The current covid-19 pandemic is bringing into sharp focus two key questions at the core of comparative law research: first, globalisation and how increasing and intense are our political, social, cultural and economic interactions with countries, public and private organisations and fellow humans across the world; secondly, the distinctiveness of national reactions to this shared common challenge. The covid-19 crisis brings this very tension between these local and global dimension sharply into our daily lives when we need to stay 6 feet away from others and how differently we experience these general guidelines, depending on whether we are pregnant and about to give birth, taking care of toddlers, home-schooling children, caring for vulnerable relatives, ensuring there is food on the table or keeping up with our work through on-line technologies.
Many blogs are currently putting together excellent insights and thoughts about this crisis. BACL would like to contribute to this discussion by bringing comparison more sharply in focus in order to understand where lessons can be learned, how far they can be learned and how important contextualising the discussions may be. BACL would thus be interested in short blog pieces on the following perspectives on the covid-19 crisis:
- risks and legal techniques dealing with risks (medical risks, financial risks, travel related risks, mental risks, risks of fake news spreading on social media, risks prevention, risk assessment, torts, etc.) : how does the approach to risks in a given country (or entity) help us better understand globalisation and national cultures? Can different models be identified?

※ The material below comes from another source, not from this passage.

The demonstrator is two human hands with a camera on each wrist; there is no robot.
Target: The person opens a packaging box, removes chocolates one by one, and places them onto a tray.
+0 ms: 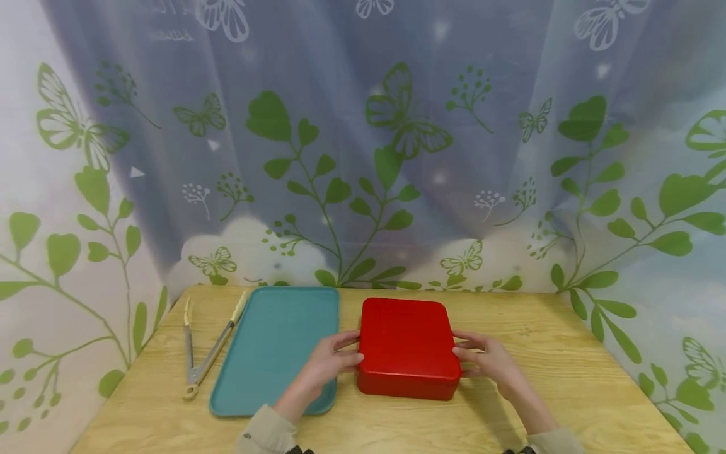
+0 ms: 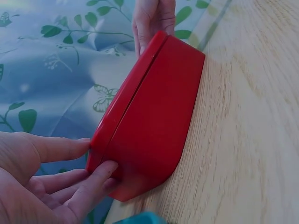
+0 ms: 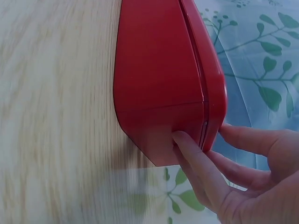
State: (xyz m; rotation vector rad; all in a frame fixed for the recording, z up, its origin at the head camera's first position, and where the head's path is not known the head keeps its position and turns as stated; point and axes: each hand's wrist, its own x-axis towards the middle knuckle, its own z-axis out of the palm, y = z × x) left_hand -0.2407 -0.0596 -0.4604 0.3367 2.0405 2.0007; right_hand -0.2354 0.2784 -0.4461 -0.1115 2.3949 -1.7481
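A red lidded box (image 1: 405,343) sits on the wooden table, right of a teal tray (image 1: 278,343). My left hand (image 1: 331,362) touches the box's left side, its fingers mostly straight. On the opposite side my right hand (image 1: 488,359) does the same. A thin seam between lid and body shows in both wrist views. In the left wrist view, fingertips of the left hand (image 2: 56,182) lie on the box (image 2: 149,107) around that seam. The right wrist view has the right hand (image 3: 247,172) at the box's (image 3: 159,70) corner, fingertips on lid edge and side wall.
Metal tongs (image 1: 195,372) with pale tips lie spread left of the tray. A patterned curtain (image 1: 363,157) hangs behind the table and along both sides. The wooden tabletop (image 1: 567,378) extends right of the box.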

- comparison on protecting vulnerable people (how vulnerable people are understood in this crisis: this would include the vulnerable categories regarding their physical conditions but also women and domestic violence, the homeless, inmates, refugees etc.). How the World Health Organisation’s definition of ‘vulnerability’ shapes who is understood to be “vulnerable”?
- comparison with previous experiences of crisis in a given country: current governments often do not reinvent the wheel in dealing with the covid-19 crisis. They go back to previous crises to address the current one. How do they do that? Which types of previous crisis? Is this self-evident regarding the subject-matter (due to being related to a crisis arising from food poisoning or disease) or because of the power needed by the government (state of emergency type of reaction)?
- research designs (and comparisons) in times of crisis: lessons from elsewhere can be tempting to gain time or to address lack of domestic expertise, but should the government and their experts not make basic checks before looking elsewhere for inspiration? How can/should this be done? Can comparative lawyers contribute to the WHO’s thinking here in the sense that uniform broad guidelines may actually be problematic in various ways as they do not address local specificities (needs or expertise etc.) or how regulators, national government, private organisations develop their short- and longer term responses to the crisis?
This call has four rolling deadlines, which would allow for a more instant approach to our questions and then a more conceptual take on the covid-19 as the crisis unfolds. The first deadline is 15 May 2020. The next anticipated deadlines will be:
– 15 September 2020
– 15 March 2021
– 15 September 2021.
The blog pieces should be ca 1,500 words long. Acceptance to publish the blog pieces and/or suggested revisions prior to publications will be communicated shortly after the deadline.
A webinar will be organised in the Autumn to discuss the main findings arising from the blog pieces BACL receives.